Improving the Memory Window/Resistance Variability Trade-Off for 65nm CMOS Integrated HfO2 Based Nanoscale RRAM Devices

In this work, we have addressed cycle to cycle switching variability by modifying a key step in CMOS integrated RRAM devices fabrication, namely the atomic layer deposition (ALD) process used to deposit the HfO 2 switching layer. Two different HfO 2 ALD processes were utilized, one with an organic-based precursor, the other with a chlorine-based precursor. The trade-off between memory window (MW) and variability in the high resistance state (HRS) for RRAM cells was investigated with respect to compliance currents and reset voltages for multiple devices using both ALD precursors. The RRAM devices fabricated with the Cl-based precursor showed significant improvement in their MW/HRS resistance variability trade-off, compared to devices fabricated with the organic-based precursor over a range of compliance currents (150 μΑ to 450 μΑ) and reset voltages (−1.3V to −1.7V).

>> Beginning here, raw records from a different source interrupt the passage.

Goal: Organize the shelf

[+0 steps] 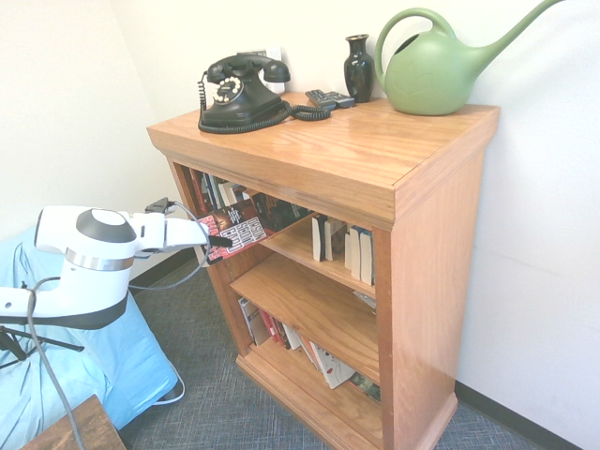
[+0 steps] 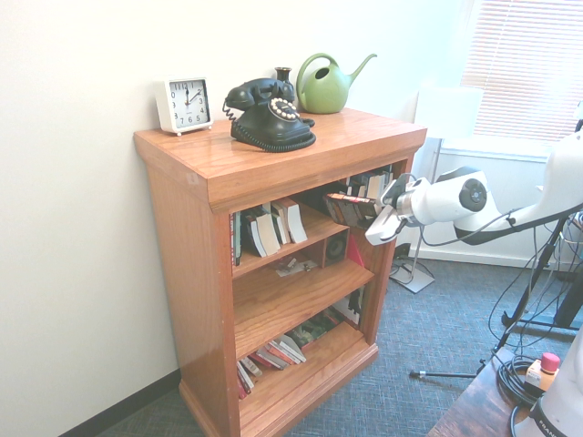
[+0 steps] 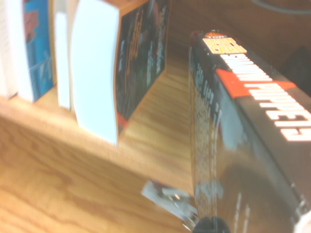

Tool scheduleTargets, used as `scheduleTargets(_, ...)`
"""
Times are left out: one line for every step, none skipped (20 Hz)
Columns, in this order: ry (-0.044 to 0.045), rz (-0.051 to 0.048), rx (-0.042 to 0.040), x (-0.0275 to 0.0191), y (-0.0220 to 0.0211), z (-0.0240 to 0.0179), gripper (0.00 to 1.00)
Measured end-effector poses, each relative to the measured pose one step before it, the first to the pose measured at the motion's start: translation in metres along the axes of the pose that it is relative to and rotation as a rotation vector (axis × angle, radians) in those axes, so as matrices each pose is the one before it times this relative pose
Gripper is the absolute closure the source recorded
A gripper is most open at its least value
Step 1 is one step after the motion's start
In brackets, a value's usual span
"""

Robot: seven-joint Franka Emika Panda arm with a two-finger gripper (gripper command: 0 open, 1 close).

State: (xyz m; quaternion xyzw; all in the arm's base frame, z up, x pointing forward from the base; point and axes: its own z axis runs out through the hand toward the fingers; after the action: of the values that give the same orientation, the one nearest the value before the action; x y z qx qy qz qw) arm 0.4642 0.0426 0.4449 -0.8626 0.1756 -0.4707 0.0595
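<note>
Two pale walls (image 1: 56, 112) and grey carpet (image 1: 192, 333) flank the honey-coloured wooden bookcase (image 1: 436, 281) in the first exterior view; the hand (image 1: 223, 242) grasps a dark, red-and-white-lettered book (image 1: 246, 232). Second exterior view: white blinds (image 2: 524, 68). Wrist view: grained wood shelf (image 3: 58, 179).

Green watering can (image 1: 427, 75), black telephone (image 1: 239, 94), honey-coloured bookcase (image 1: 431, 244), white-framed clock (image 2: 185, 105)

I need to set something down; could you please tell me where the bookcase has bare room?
Bare: the bookcase top before the telephone and watering can; the middle shelf's front. Crowded: the upper shelf, where the gripper holds a book.
</note>
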Motion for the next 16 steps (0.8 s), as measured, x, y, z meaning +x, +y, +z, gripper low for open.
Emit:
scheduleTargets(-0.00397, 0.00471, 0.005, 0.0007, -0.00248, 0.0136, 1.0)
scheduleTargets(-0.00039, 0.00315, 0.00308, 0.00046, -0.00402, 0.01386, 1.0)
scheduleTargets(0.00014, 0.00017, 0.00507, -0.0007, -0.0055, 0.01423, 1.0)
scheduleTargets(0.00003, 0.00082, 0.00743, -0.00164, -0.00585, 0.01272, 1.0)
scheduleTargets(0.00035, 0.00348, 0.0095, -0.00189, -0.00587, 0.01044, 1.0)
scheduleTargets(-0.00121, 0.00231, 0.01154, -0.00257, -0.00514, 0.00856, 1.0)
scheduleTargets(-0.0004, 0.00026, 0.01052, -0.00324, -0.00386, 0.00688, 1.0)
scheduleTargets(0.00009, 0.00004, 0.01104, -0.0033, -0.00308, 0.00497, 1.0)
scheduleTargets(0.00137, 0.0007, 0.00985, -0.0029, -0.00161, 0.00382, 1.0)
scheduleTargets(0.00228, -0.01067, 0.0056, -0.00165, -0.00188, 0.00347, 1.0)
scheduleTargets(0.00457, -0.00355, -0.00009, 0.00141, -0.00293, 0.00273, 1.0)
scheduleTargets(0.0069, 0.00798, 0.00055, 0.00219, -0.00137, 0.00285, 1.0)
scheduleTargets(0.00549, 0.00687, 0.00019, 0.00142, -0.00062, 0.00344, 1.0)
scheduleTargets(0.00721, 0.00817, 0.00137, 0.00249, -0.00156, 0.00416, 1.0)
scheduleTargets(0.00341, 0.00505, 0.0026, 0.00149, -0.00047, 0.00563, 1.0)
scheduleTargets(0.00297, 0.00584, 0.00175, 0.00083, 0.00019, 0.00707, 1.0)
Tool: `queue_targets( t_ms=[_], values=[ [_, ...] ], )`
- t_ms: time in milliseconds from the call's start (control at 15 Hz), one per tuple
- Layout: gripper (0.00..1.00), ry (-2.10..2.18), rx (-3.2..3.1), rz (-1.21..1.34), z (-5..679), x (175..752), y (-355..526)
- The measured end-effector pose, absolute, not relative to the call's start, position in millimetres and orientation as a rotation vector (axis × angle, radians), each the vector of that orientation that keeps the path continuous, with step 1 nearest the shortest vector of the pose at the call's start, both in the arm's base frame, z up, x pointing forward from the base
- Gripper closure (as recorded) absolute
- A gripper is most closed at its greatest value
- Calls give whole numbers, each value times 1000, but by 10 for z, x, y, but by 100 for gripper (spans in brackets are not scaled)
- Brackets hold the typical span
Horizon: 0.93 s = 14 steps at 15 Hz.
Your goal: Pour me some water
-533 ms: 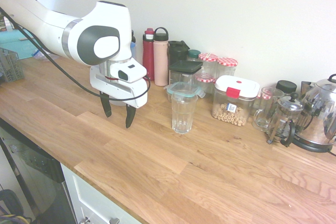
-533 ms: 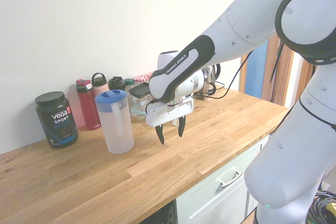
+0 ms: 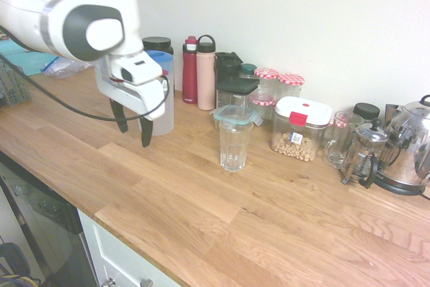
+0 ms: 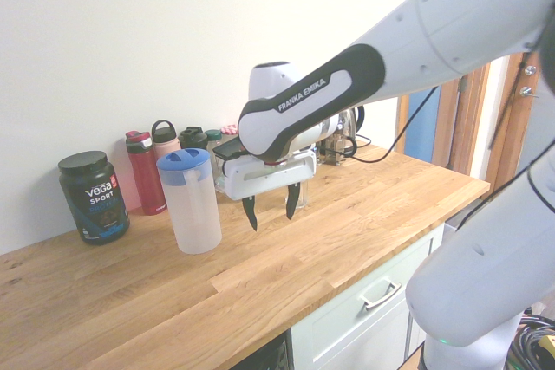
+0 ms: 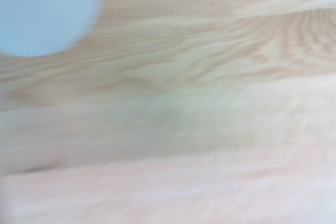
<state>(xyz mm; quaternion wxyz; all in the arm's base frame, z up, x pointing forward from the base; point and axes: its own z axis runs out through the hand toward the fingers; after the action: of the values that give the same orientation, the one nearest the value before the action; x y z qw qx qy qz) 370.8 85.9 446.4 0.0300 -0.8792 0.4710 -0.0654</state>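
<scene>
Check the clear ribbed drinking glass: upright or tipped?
Upright: the clear ribbed drinking glass stands on its base on the wooden counter, rim up.

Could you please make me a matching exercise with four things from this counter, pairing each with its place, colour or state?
Things
1. Tall frosted plastic pitcher
2. Empty clear glass tumbler
3. Clear plastic box with a white lid
4. Black two-fingered claw

Descriptions
A. Holds small ring-shaped pieces and has a red latch
B. Open, above the counter, with nothing gripped
C. Topped with a blue lid, beside the red bottle
D. Stands upright without a lid of its own, nearer the counter's front edge than the pink bottle

Right pairs: 1-C, 2-D, 3-A, 4-B
</scene>
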Motion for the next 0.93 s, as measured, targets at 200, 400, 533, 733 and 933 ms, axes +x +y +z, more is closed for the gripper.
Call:
queue_targets(
  t_ms=[200,400,533,733,933],
  values=[
    [0,1509,-2641,-373,4879,3319,1405],
    [0,1447,-2597,-585,5040,3323,1875],
    [0,1423,-2572,-731,5092,3489,2064],
    [0,1424,-2558,-837,5061,3797,2141],
    [100,1429,-2543,-870,4912,4068,2188]
  ],
)
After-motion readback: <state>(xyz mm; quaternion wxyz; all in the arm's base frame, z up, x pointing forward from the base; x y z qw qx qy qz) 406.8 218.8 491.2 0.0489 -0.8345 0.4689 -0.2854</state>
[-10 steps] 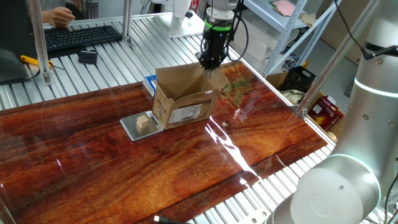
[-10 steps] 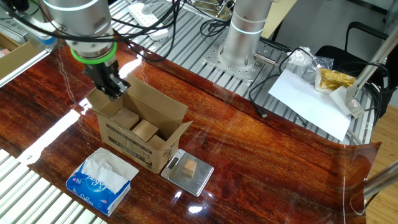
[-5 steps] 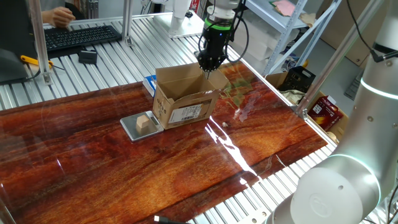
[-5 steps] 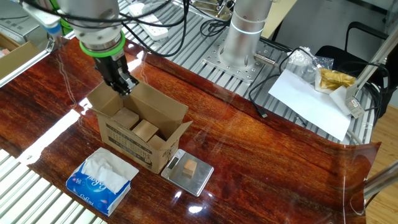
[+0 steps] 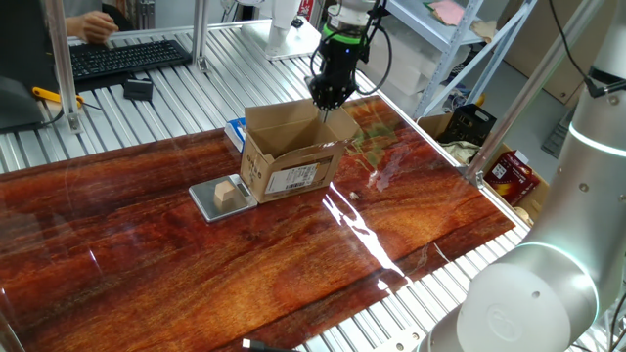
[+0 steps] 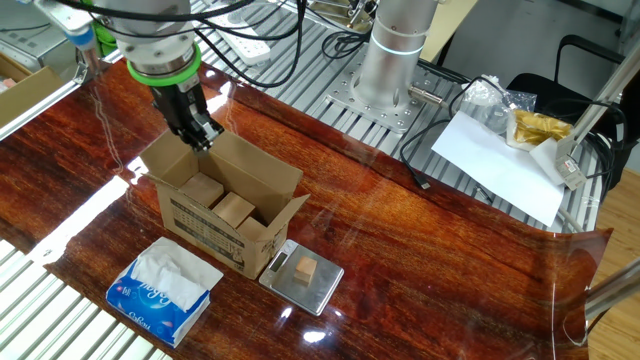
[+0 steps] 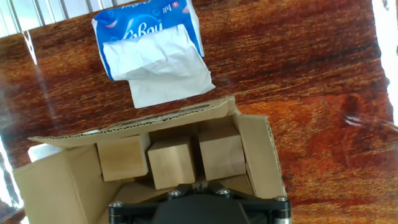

Additionally, the MW shows stronger correlation with resistance variability as a function of reset voltage, mostly due to the significant change in average HRS values. To gain a statistically significant comparison, all 64 1 Transistor 1 RRAM (1T1R) cells in an 8×8 RRAM array were tested on a center die on wafers processed using both ALD precursors. Based on those 64 tested 1T1R cells, we demonstrated more than 80% switching yield for the Cl precursor HfO 2 based RRAM devices, as compared to 38% for the organic precursor devices. Additionally, 1T1R RRAM arrays fabricated using the Cl-based precursor showed more than 2× improvement in MW versus those fabricated using the organic-based precursor.